Continuity:
* Universality: The genetic code is nearly universal across all living organisms. This means that the same codons (three-nucleotide sequences) code for the same amino acids in bacteria, plants, animals, and even viruses. This shared code is a fundamental piece of evidence for the common ancestry of all life.
* Conservation of codons: Most codons retain their meaning across species. This ensures that proteins with similar functions are produced in different organisms. For example, the codon "AUG" always codes for the amino acid methionine, which is the start signal for protein synthesis.
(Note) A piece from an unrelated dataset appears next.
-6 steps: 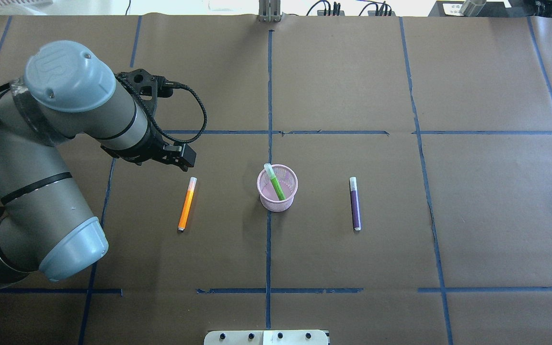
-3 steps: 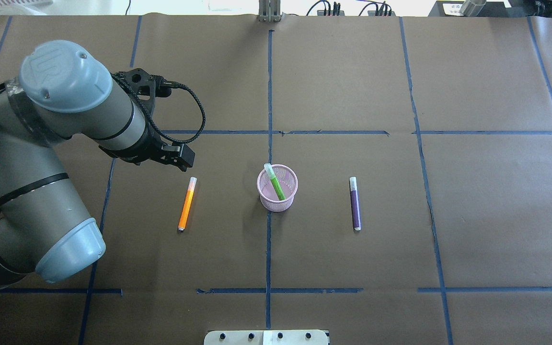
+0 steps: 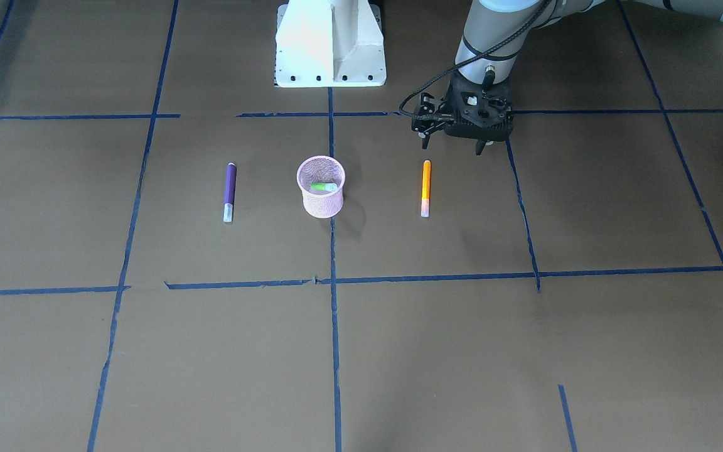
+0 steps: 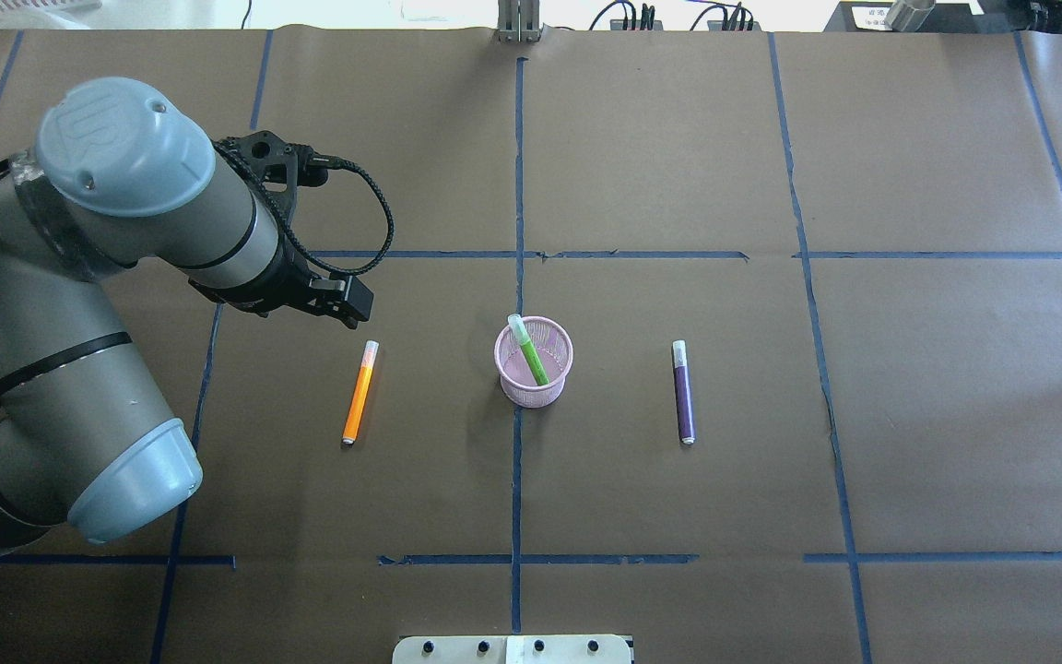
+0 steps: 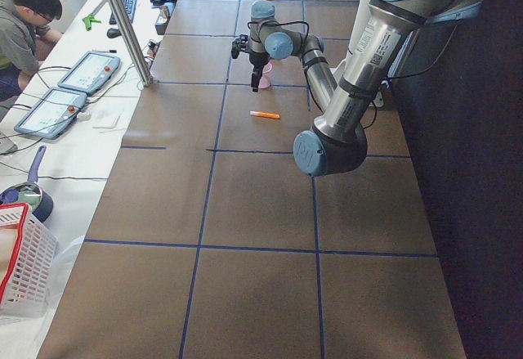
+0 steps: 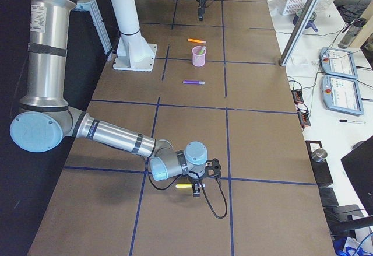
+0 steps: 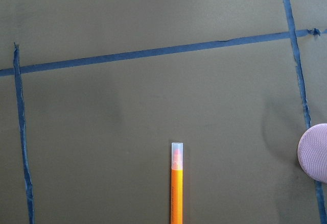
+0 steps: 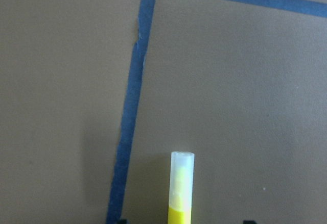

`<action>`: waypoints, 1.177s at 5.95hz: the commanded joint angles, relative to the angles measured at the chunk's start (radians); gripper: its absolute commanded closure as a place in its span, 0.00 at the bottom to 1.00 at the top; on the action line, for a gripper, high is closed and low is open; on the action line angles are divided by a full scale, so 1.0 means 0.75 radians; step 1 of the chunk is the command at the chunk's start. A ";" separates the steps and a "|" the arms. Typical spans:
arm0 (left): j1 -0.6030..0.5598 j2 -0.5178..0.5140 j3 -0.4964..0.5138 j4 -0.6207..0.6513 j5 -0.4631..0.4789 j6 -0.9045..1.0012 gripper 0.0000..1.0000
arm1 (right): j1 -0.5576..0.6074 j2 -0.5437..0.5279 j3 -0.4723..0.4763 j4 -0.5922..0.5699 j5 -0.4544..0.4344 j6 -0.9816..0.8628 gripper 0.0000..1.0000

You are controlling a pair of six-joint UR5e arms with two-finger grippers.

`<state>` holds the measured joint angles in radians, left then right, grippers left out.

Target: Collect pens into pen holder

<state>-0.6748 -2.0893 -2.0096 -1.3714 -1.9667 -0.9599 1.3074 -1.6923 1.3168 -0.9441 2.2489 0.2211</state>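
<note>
Hovering with both dark fingers spread and empty, the left gripper has the slim orange pen lying flat just beyond its tips; farther to its side stands the cylindrical pink wire-mesh pen holder, a green pen leaning inside.

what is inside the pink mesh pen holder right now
Only the green pen, leaning with its pale cap end above the rim of the pen holder. The floor right under it is covered. The orange pen and purple pen lie outside.
</note>
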 commanded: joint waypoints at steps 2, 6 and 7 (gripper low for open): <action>0.000 0.002 0.002 0.000 0.000 0.001 0.00 | -0.023 0.011 -0.015 0.001 0.000 -0.006 0.32; 0.000 0.002 0.008 -0.002 0.000 0.004 0.00 | -0.037 0.011 -0.025 0.001 0.000 -0.027 0.46; 0.000 0.002 0.010 -0.002 0.000 0.006 0.00 | -0.050 0.013 -0.027 0.001 -0.002 -0.031 0.55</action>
<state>-0.6750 -2.0878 -2.0032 -1.3725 -1.9665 -0.9568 1.2774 -1.6838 1.2988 -0.9434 2.2484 0.2004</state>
* Redundancy: The genetic code is degenerate, meaning that multiple codons can code for the same amino acid. This redundancy provides a buffer against mutations, as a change in a single nucleotide within a codon may not necessarily alter the resulting amino acid.
Change:
* Variation in mitochondrial DNA: Mitochondria, the powerhouses of cells, have their own DNA. While the mitochondrial genetic code is largely universal, some minor variations do exist in different organisms.
* Codon bias: While the genetic code is universal, there are differences in the frequency with which certain codons are used in different organisms. This bias can influence the efficiency of protein translation.
* Evolutionary changes: Over long evolutionary timescales, the genetic code has evolved in some organisms. For example, some species have slightly different codons for certain amino acids. These changes are usually subtle and do not significantly affect the overall function of the genetic code.
In summary:
The genetic code is a remarkable system that balances continuity with a small degree of change. The near-universal nature of the code reflects the shared ancestry of all life and ensures that proteins with similar functions are produced across species. However, the minor variations in the genetic code demonstrate its evolutionary flexibility and contribute to the diversity of life on Earth.